SUPPLIED INFORMATION Block Start
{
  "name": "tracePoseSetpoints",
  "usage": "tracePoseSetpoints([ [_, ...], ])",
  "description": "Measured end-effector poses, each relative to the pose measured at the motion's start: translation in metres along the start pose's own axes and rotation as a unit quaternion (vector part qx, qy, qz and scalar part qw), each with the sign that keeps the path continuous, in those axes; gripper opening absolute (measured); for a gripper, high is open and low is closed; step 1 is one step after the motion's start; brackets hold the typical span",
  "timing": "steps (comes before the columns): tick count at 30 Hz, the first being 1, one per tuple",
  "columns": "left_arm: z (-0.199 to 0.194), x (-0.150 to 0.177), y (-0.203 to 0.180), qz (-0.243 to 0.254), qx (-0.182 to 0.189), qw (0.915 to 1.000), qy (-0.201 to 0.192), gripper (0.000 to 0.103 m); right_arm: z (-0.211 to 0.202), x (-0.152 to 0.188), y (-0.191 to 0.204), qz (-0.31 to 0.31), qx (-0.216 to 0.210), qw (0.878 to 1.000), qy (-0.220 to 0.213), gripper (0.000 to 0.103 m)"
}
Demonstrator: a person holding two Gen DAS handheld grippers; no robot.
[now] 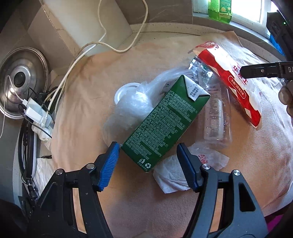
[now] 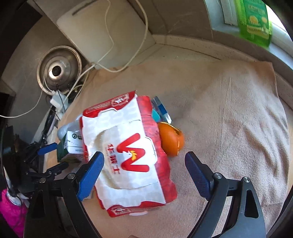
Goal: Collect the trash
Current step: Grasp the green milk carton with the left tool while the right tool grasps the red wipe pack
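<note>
Both grippers were over a peach cloth (image 1: 87, 95) spread on a counter, with the trash piled near its middle.

Left gripper (image 1: 147, 146): jaws stood apart, released, straddling the near end of a green carton (image 1: 164, 117) lying on its side. The left blue pad (image 1: 109, 161) sat just beside the carton's corner; contact could not be confirmed. The right pad was clear of the carton and lay over a crumpled white wrapper (image 1: 172, 175).

Behind the carton: a crumpled clear plastic bag (image 1: 131, 106) with a white lid (image 1: 126, 89) beside it. To the carton's right lay a crushed clear bottle (image 1: 216, 113).

Right gripper (image 2: 144, 161): jaws wide, released, nothing clamped. Between them lay a red-and-white paper bag (image 2: 128, 155) (large red W-shaped logo, chicken emblem). The left pad (image 2: 89, 175) overlapped the bag's edge in view; whether it touched was unclear. The right pad stood well apart from the bag, over bare cloth.

In the left wrist view this bag sat tilted over the bottle.

An orange peel (image 2: 170, 139) lay just beside the bag's far right edge, and a small blue-and-clear packet (image 2: 161, 108) lay just behind the peel.

Surroundings: a steel pot lid (image 1: 20, 80) and a power strip with plugs (image 1: 36, 113) at the cloth's left, white cables (image 1: 102, 44) trailing across a white board, a green bottle (image 1: 219, 9) on the sill.
</note>
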State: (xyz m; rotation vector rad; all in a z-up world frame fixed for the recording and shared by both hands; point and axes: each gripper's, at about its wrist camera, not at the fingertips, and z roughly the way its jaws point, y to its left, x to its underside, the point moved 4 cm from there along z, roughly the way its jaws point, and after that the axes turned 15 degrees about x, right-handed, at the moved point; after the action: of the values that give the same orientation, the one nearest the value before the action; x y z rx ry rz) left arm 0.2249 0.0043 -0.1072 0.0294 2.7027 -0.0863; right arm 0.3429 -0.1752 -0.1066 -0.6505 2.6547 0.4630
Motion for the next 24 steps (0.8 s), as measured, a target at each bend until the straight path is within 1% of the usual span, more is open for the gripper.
tracePoseSetpoints([
  [3, 0.004, -0.001, -0.003, 0.004, -0.004, 1.0, 0.003, 0.067, 0.008, 0.003, 0.007, -0.007, -0.014, 1.0, 0.013, 0.089],
  [5, 0.007, -0.002, -0.002, 0.001, -0.001, 1.0, 0.006, 0.067, 0.014, 0.006, 0.015, -0.019, -0.013, 1.0, 0.018, 0.087],
  [6, 0.007, -0.002, 0.0, -0.002, 0.001, 1.0, 0.007, 0.065, 0.017, 0.008, 0.019, -0.025, -0.011, 0.999, 0.021, 0.085],
  [8, 0.008, -0.003, 0.003, -0.01, 0.005, 0.9999, 0.01, 0.054, 0.02, 0.01, 0.025, -0.032, -0.006, 0.999, 0.026, 0.078],
  [10, 0.008, -0.004, 0.005, -0.016, 0.011, 0.9998, 0.009, 0.053, 0.021, 0.011, 0.026, -0.035, -0.004, 0.999, 0.027, 0.076],
  [11, 0.007, -0.003, 0.006, -0.018, 0.014, 0.9997, 0.007, 0.053, 0.021, 0.011, 0.027, -0.036, -0.003, 0.999, 0.027, 0.071],
  [12, 0.007, -0.003, 0.007, -0.02, 0.015, 0.9997, 0.006, 0.052, 0.021, 0.011, 0.027, -0.035, -0.005, 0.999, 0.027, 0.069],
  [17, -0.001, -0.002, 0.007, -0.028, 0.024, 0.9993, -0.008, 0.047, 0.012, 0.014, 0.017, -0.019, -0.013, 0.999, 0.025, 0.047],
  [19, -0.003, -0.001, 0.007, -0.028, 0.025, 0.9992, -0.012, 0.047, 0.008, 0.016, 0.015, -0.015, -0.016, 1.0, 0.022, 0.041],
  [24, -0.013, 0.002, 0.004, -0.033, 0.033, 0.9986, -0.026, 0.045, -0.001, 0.022, 0.02, -0.019, -0.014, 1.0, 0.009, 0.038],
])
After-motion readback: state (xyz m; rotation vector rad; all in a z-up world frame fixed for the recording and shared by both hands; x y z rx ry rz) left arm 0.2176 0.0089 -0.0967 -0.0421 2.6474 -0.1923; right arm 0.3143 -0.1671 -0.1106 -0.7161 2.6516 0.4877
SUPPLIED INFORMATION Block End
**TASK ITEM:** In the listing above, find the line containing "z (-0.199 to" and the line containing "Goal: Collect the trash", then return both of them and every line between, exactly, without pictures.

**ANSWER FOR THIS EXERCISE:**
  "columns": "left_arm: z (-0.199 to 0.194), x (-0.150 to 0.177), y (-0.203 to 0.180), qz (-0.243 to 0.254), qx (-0.182 to 0.189), qw (0.915 to 1.000), qy (-0.201 to 0.192), gripper (0.000 to 0.103 m); right_arm: z (-0.211 to 0.202), x (-0.152 to 0.188), y (-0.191 to 0.204), qz (-0.31 to 0.31), qx (-0.216 to 0.210), qw (0.878 to 1.000), qy (-0.220 to 0.213), gripper (0.000 to 0.103 m)"
}
Demonstrator: a person holding two Gen DAS handheld grippers; no robot.
[now] 
[now] 
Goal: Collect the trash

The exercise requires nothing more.